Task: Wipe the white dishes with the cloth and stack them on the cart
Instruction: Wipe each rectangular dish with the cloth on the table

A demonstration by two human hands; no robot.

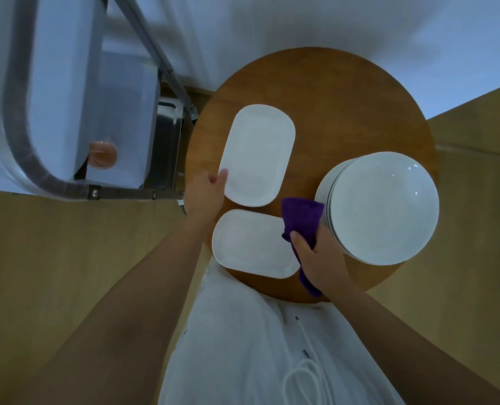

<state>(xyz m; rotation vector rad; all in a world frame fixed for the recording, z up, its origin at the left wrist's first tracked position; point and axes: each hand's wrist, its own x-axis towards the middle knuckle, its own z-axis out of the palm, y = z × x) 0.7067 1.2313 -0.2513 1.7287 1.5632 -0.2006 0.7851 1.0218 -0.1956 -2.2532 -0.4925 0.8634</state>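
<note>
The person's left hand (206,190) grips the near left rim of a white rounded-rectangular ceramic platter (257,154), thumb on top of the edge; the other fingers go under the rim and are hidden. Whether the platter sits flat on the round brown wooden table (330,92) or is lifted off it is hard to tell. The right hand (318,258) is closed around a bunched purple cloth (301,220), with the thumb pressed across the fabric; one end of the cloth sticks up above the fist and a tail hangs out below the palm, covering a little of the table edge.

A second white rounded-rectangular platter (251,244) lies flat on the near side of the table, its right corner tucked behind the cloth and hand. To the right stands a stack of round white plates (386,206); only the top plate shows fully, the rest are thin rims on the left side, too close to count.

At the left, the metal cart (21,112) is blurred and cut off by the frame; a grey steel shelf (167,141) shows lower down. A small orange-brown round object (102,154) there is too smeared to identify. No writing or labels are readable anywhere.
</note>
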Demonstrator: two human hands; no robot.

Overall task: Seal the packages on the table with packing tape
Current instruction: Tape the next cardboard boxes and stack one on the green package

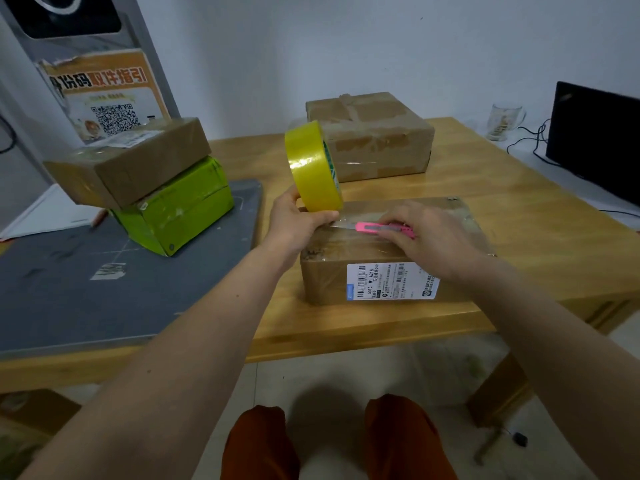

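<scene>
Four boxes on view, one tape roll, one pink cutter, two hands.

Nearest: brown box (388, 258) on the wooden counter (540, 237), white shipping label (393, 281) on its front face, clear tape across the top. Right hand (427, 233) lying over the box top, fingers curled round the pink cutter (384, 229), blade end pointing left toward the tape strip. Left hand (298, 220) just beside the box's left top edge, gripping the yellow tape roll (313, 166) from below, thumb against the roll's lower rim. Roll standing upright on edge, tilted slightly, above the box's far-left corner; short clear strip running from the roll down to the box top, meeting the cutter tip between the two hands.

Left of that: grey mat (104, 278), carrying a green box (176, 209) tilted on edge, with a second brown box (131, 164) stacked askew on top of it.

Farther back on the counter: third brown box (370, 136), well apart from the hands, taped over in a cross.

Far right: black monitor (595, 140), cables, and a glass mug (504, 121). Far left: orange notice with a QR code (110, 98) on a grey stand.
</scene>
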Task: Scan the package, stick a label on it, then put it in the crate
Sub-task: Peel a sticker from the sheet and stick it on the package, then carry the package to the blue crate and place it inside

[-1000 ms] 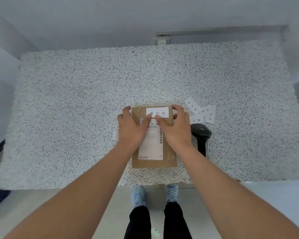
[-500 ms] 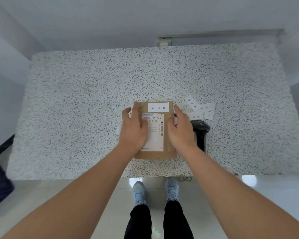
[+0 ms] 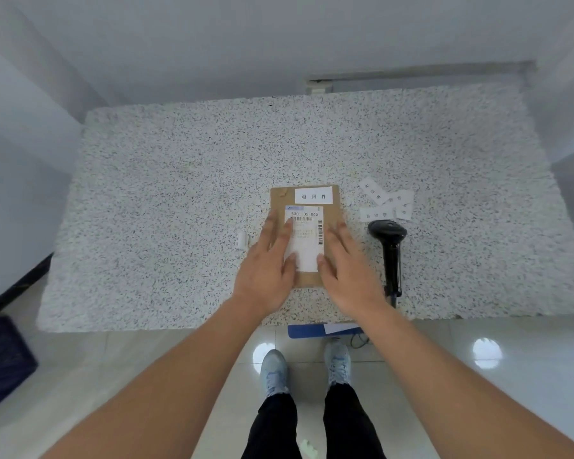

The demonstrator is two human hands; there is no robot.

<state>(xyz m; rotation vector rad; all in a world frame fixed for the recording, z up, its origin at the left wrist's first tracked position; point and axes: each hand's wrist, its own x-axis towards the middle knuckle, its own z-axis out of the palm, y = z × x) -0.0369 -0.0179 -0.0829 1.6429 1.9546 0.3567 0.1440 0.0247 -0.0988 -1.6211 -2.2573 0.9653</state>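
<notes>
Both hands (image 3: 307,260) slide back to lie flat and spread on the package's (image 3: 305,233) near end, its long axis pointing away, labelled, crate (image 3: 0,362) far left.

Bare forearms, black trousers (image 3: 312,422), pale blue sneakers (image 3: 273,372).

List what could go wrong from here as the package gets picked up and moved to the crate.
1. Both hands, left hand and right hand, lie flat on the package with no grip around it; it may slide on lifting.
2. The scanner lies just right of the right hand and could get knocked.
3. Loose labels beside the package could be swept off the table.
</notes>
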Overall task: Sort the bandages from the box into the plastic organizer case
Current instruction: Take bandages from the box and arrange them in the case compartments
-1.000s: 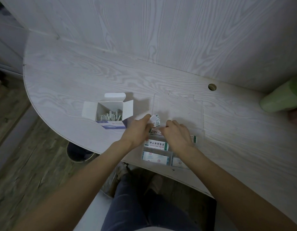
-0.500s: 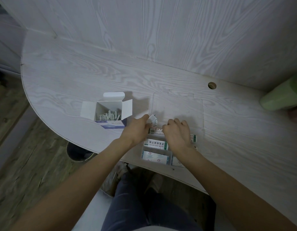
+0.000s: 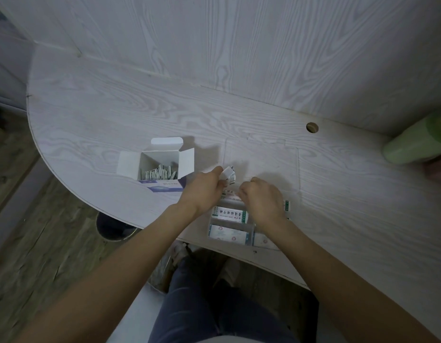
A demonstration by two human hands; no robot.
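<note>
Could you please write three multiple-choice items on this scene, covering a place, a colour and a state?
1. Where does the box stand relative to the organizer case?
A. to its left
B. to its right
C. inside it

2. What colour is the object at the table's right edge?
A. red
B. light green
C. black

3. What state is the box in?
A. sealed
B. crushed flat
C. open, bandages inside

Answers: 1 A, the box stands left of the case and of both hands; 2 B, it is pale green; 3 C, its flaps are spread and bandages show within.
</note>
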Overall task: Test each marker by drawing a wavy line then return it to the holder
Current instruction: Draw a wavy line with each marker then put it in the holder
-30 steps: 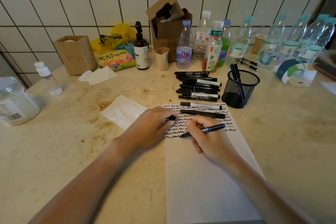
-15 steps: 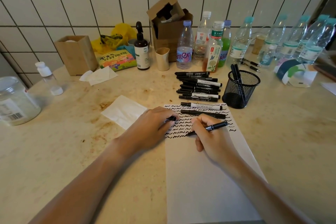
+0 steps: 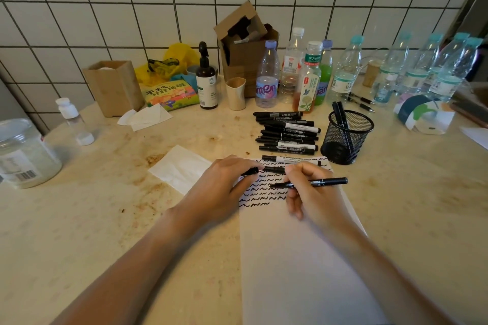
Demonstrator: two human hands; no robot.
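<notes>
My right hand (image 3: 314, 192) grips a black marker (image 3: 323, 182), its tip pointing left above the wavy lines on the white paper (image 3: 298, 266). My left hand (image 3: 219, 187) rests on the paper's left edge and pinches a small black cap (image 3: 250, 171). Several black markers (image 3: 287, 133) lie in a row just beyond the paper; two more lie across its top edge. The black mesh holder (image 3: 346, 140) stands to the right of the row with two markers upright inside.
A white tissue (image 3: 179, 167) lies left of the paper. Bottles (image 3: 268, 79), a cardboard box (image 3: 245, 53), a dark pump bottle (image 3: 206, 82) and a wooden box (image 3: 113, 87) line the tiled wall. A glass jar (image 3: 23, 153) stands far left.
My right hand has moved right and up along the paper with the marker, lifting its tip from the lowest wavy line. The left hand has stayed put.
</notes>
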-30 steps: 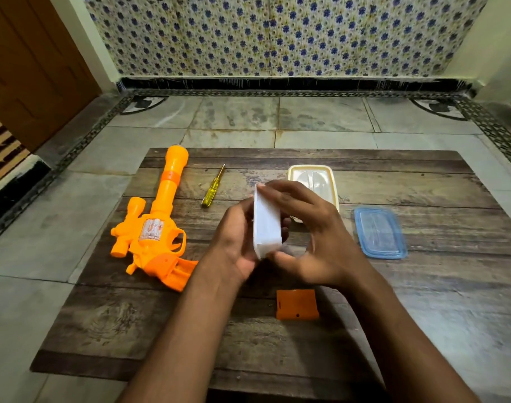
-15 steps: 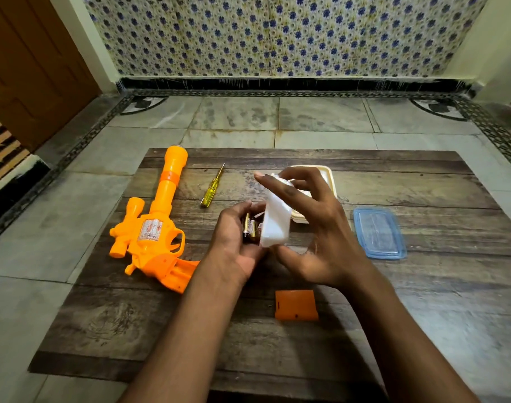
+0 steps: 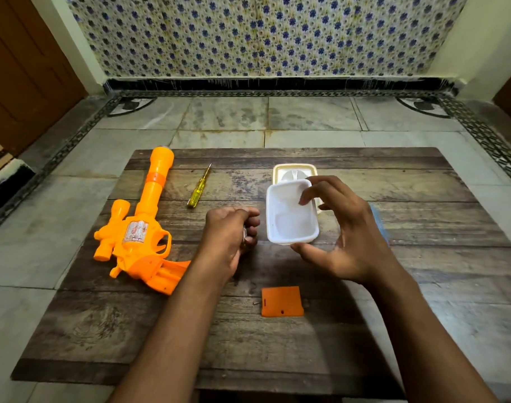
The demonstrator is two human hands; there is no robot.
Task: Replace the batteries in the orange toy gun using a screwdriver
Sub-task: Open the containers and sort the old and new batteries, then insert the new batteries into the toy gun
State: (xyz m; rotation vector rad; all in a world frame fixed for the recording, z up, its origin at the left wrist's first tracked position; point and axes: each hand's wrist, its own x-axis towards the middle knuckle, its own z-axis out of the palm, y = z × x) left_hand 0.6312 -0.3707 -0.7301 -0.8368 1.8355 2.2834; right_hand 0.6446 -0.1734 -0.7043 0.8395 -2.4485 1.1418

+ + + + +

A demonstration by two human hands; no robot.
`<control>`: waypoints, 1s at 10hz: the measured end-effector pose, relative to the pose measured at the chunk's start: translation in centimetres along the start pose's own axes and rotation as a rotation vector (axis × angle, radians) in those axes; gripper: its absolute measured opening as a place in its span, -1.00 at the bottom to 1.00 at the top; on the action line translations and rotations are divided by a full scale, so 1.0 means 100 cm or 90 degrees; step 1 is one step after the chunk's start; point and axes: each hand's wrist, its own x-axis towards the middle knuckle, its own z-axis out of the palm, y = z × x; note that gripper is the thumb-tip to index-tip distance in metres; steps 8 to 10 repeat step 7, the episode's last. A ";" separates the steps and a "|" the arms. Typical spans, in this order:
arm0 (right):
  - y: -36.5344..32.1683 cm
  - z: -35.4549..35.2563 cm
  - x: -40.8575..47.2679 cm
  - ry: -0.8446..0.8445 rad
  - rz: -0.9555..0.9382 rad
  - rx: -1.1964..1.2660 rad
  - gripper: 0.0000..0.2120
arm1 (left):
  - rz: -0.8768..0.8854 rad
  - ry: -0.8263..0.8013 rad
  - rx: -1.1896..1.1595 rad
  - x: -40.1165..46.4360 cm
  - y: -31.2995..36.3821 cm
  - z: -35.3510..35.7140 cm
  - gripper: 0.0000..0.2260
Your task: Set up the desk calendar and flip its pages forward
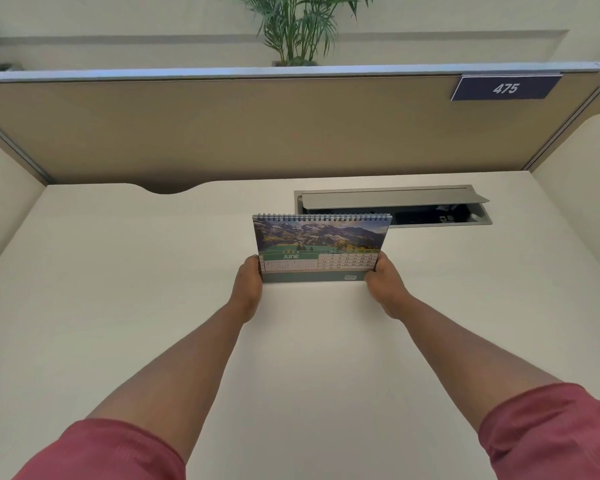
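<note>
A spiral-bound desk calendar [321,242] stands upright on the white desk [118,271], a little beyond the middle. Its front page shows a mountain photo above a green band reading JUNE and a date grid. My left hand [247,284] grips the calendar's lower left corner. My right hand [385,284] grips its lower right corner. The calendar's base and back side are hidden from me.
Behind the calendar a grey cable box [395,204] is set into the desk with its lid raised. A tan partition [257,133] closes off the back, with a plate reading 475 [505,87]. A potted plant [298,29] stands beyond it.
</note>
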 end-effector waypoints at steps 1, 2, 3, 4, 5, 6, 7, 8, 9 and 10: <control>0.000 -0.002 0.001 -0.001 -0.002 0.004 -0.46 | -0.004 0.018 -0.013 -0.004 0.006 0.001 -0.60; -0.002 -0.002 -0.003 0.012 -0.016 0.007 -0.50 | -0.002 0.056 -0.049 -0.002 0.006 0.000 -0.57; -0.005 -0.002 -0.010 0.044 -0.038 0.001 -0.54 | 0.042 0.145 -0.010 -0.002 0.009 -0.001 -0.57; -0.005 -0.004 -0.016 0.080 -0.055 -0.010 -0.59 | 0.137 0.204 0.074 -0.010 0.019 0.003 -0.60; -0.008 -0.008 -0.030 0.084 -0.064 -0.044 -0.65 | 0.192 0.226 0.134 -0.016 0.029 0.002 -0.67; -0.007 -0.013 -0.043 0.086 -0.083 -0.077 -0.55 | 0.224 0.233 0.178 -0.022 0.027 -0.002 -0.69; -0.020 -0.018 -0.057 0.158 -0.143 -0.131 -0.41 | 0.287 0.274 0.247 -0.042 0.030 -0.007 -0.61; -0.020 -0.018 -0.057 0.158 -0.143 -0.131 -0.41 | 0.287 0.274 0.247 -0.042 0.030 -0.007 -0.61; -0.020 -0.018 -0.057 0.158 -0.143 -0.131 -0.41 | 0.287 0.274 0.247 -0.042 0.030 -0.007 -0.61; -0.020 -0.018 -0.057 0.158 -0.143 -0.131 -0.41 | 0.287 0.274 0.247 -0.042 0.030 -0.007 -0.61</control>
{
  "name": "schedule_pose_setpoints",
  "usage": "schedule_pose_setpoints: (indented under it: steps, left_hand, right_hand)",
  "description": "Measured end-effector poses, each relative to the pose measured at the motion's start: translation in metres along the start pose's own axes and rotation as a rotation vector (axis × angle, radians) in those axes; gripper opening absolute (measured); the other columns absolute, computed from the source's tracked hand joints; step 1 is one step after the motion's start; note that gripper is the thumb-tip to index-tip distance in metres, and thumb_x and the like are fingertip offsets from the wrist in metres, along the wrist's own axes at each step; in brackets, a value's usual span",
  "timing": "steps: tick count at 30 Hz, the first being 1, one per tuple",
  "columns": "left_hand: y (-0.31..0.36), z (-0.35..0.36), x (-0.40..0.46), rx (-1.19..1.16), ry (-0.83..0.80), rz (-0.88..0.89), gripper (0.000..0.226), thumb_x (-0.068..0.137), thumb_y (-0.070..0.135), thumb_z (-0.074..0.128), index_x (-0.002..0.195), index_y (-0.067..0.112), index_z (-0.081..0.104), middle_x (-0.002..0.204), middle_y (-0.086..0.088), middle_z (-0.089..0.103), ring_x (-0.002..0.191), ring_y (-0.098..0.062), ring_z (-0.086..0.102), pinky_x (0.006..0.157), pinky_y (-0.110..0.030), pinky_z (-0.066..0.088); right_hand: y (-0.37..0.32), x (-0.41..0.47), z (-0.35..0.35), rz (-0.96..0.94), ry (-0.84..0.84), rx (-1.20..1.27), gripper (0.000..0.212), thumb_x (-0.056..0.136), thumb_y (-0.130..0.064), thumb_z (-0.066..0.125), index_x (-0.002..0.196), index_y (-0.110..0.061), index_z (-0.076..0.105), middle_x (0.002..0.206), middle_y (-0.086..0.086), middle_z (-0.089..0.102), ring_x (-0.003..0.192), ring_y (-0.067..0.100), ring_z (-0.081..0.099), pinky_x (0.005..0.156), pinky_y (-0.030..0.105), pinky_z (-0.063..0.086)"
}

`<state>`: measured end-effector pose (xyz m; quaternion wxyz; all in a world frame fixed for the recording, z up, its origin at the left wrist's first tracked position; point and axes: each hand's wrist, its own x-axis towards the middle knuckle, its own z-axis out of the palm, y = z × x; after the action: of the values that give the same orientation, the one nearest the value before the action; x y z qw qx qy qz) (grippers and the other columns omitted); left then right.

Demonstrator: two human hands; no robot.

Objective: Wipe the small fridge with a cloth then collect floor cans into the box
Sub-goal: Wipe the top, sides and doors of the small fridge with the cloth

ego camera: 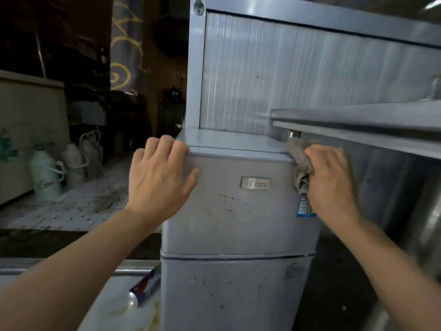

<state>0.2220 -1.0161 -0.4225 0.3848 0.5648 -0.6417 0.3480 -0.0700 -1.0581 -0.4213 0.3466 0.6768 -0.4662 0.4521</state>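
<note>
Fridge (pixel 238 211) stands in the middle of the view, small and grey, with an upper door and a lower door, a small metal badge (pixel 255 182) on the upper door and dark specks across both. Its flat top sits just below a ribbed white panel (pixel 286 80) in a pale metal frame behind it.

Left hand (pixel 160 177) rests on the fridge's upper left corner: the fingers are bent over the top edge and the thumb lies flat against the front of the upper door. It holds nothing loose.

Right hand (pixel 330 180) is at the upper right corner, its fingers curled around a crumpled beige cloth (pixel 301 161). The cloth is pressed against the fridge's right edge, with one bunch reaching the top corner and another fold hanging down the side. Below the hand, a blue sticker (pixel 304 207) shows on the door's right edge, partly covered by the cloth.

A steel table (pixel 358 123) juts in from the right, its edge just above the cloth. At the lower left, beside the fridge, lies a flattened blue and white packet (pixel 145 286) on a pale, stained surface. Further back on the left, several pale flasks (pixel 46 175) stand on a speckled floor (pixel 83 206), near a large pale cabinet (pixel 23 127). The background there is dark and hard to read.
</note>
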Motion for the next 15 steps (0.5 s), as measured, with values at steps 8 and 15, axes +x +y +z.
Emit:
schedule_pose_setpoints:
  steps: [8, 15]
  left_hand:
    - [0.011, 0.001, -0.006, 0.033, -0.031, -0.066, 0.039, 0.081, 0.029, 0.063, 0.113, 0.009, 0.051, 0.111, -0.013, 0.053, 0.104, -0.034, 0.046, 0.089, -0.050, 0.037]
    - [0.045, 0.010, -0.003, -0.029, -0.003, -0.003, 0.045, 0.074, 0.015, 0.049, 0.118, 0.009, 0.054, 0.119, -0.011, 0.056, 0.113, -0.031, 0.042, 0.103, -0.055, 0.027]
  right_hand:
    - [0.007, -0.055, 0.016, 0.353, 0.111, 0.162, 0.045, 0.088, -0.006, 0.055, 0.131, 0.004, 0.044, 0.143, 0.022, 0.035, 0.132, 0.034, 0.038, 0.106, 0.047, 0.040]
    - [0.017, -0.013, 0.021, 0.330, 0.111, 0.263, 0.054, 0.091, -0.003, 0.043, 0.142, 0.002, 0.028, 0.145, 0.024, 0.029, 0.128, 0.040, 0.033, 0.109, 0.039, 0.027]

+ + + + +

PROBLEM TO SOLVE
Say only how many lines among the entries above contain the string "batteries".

SOLUTION
2